Having gone offshore mid-morning in lieu of finding a school of spotted bass,  I once again found myself scratching my head thinking “it’s tough”. I called my travel partner to see how his day was going. We came to a quick decision, take a time out, cool off, have lunch and launch down the lake to see if we could find something to expand on the next day.

After our much needed short rest from the 97 degrees heat, I started down the lake and began to feel at home. I ran around for about an hour or so looking at the ledges but there was just nothing to them. Using my Lowrance electronics as always I was just not seeing what I was looking for so I had to back up and punt, “where are they”? I decided to move in after being near the river channel and starting looking at the next break, a little shallower but still off shore. I ran a few brush piles and after the third one I saw a little school which appeared to be spots. I quickly jumped up and dropped to them, instantly hooked up. That one simple move put me in the direction I needed to begin gaining confidence.
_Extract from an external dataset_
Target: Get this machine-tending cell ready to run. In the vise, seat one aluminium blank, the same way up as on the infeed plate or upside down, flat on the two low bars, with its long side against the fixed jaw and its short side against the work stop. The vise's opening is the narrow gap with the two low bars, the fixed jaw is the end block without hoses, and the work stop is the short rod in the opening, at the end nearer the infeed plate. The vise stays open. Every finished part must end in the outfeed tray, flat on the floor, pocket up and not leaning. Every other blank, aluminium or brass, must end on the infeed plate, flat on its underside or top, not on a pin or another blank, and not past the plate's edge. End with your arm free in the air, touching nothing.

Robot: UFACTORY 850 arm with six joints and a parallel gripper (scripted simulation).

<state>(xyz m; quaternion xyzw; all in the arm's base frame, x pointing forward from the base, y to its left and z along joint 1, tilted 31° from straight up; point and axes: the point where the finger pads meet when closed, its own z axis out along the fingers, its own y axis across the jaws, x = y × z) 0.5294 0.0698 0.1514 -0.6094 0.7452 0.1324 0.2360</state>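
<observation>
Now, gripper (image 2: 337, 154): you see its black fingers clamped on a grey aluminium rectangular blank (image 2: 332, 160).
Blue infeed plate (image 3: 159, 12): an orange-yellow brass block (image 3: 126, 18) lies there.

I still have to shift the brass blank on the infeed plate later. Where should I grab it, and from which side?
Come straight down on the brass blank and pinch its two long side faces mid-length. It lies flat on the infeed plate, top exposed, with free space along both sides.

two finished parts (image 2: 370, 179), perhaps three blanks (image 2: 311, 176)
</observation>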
The next morning of practice I was anxious to get out there and start looking for more places. I didn’t waste any time and started looking where I had stopped the day before. I was trying to not only look at old places but find more new ones. The playing field was narrowed down to water depths of 8′ – 14′ which seemed to have the most catchable fish around the brush. Keeping in mind, the goal, catch a keeper. I was looking for spotted bass, knowing it would be my best option for a quick bite.
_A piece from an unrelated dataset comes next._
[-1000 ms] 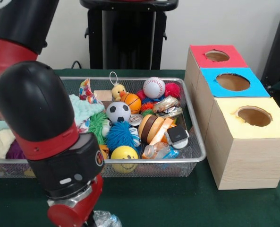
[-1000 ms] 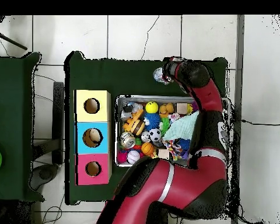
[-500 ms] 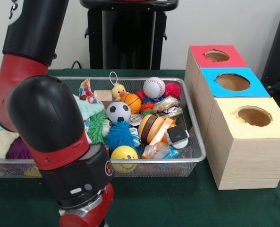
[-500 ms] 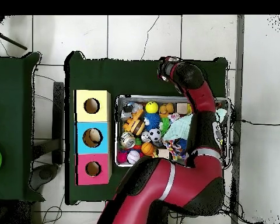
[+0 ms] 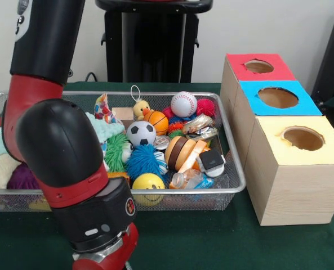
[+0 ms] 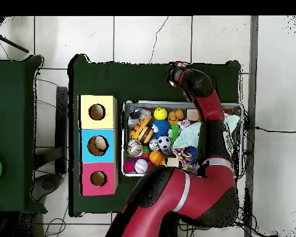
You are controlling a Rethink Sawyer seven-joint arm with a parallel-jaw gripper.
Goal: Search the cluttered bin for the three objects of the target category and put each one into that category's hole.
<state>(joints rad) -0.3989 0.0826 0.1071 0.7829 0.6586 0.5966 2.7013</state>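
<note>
Past the bin's [image 6: 182, 103] 12 o'clock rim overhead, gripper [image 6: 172, 73] hangs over green cloth; fingers too small, can't tell. Front view: arm [image 5: 59, 152] cuts off bin's 9 o'clock side. Boxes [image 5: 279, 129] at 3 o'clock; baseball [image 5: 183, 104], soccer ball [image 5: 141, 134] in the clutter.

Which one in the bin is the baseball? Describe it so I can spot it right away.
In the front view, find the wire bin left of the three boxes. Look along its far edge, toward the end nearest the red-topped box. The baseball sits there, highest in the pile: white with red stitching, unlike the basketball and the black-and-white soccer ball nearer the front.
</note>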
During my day it seemed that I could do no wrong. I was finding brush piles with catchable fish. I had hit the jackpot and would feel comfortable going out on tournament morning but we all know that plan never works and you’ll most likely have to readjust the next day. None the less, it was a strong pattern.

I had a dream day on Friday, trying to catch one and shaking off multiple at each location just to see what was living on each brush pile. During the day I was able to catch 16 pounds. Most might say,”why did you catch them”? I have seen in the past, not catching one in practice sometimes hurts you. It makes you fish too fast the next day when you do not get a bite quickly. Most just wind up their lines to move on to the next spot and you end up getting ahead of yourself.
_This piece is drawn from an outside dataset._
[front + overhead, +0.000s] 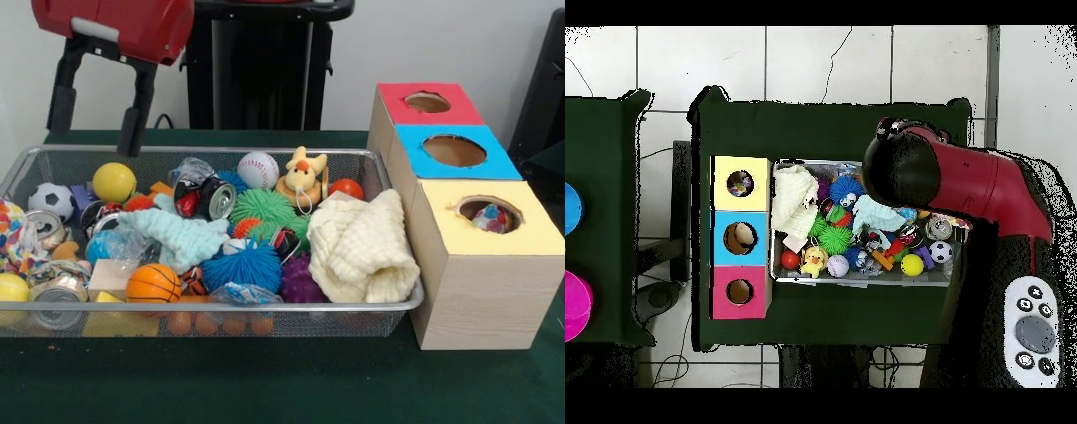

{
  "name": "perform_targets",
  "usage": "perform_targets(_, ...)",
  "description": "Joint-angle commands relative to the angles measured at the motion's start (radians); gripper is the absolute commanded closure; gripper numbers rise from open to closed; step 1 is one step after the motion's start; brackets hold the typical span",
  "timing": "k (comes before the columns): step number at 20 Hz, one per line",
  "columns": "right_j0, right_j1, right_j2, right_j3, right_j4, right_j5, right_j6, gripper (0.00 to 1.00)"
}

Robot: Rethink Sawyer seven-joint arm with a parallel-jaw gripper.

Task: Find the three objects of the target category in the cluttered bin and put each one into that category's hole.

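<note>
The wire mesh bin [221, 306] is full of toys, cans and cloths; it also shows in the overhead view [865, 282]. My gripper [94, 141] hangs open and empty above the bin's far left corner, over a yellow ball [114, 182]. One polka-dot cloth [9, 231] lies bunched at the bin's left edge. Another polka-dot cloth [491, 217] shows inside the hole [470, 208] of the yellow-topped box [494, 265]. I see no third one. In the overhead view the arm [945, 180] covers the gripper and part of the bin.
A cream waffle cloth [362, 247] fills the bin's right end. A mint fuzzy cloth [177, 234] lies mid-bin among spiky balls, cans and a basketball [153, 283]. The blue-topped box [455, 152] and red-topped box [427, 102] stand behind the yellow one.
</note>
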Motion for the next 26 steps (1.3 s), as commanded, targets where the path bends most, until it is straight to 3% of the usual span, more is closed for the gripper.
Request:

I ended up catching two fish in the derby, not a stellar performance but I accomplished the number one goal, not to zero. As always, while on stage, FLW gave me ample time to talk about my cause, spreading ovarian cancer awareness for the Georgia Ovarian Cancer Alliance.

My set up for the day was simple, a 1/2 Greenfish Tackle Casting Jig color Reno Reckum, spooled on 12# test Hi-Seas 100% Fluorocarbon, Kistler KLX 7’3″ Rod, Quantum Speed Freak Casting Reel. My drop shot and shakey head set was the same as always, Hi-Seas 6# and 8# test both 100% Fluorocarbon, Kistler Rods and Quantum Speed Freak spinning reels, War Eagle 1/4 Jig Head Green Pumpkin. I alternated between the Zoom Bait Mag Shakey Head Worm and a Zoom Bait Swamp Crawler on both rods.